Dissect along the nerve root laterally. Mobilize the nerve root cranially or caudally to identify the disc fragment.

Use gentle mobilization of the nerve root so the dorsal root ganglion is not compromised.

Mobilizing the nerve root to identify the disc fragment during Extraforaminal microscopic tubular lumbar discectomy (EMTLD).

8. Removal of disc fragments/decompression

Typically the disc prolapse migrates cranially from the disc.

It is essential not to “grab blindly” with a rongeur. Use a blunt ball-tipped hook to tease out the disc fragments from around the root first.

Carefully inspect for further fragments, as there are often more than one.

The dissection is performed around the dorsal root ganglion, a very sensitive structure. Try to limit the manipulation of the nerve itself.

Removal of disc fragments during Extraforaminal microscopic tubular lumbar discectomy (EMTLD)

9. Tube removal and closure

Hemostasis is achieved with hemostatic agents or bipolar cautery.

The tube is slowly removed. Any muscular bleeding should be identified and cauterized.
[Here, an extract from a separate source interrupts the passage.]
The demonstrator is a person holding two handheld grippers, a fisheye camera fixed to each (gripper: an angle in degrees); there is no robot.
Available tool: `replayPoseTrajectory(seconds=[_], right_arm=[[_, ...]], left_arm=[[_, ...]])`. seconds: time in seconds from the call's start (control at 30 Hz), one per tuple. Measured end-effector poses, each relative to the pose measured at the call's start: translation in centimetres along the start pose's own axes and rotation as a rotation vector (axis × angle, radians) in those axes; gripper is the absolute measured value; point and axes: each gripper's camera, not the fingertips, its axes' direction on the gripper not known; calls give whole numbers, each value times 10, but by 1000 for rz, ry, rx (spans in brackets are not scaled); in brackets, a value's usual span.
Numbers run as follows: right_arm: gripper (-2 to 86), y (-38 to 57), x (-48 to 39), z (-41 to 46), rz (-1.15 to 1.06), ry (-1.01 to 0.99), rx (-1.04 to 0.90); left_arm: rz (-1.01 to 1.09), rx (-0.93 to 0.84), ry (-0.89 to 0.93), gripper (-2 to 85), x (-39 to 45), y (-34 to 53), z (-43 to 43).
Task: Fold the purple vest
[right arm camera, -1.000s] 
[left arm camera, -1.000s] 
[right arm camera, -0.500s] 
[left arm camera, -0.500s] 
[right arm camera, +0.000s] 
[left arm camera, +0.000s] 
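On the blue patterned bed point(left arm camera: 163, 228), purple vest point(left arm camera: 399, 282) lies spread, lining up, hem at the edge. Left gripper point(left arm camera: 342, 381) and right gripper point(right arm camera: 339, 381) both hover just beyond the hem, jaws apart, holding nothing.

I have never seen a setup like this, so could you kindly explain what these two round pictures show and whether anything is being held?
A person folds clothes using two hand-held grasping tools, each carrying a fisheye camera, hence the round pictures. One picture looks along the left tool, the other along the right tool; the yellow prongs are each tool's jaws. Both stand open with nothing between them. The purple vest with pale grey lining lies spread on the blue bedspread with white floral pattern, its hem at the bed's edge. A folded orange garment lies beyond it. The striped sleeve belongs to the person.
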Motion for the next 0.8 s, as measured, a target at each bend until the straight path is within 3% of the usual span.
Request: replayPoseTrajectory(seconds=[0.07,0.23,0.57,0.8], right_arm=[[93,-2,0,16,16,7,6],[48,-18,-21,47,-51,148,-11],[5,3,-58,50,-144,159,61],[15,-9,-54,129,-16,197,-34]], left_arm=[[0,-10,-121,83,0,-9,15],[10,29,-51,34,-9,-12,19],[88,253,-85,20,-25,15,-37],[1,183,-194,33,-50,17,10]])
The fascia is typically closed using an interrupted suture. Infiltration of the muscle with local anesthetics is optional.

Standard multilayer closure of subcutaneous layers and skin is performed.

A drain may be used if necessary.

Tube removal and closure during Extraforaminal microscopic tubular lumbar discectomy (EMTLD)

10. Aftercare

The patient can usually be discharged on the day of surgery or the following day with a short course of pain medication.

Lumbar immobilization is not required.

Patients may feel incisional or muscular pain that usually subsides within a few days.

Patients can develop postoperative pain and muscle spasms in a delayed fashion.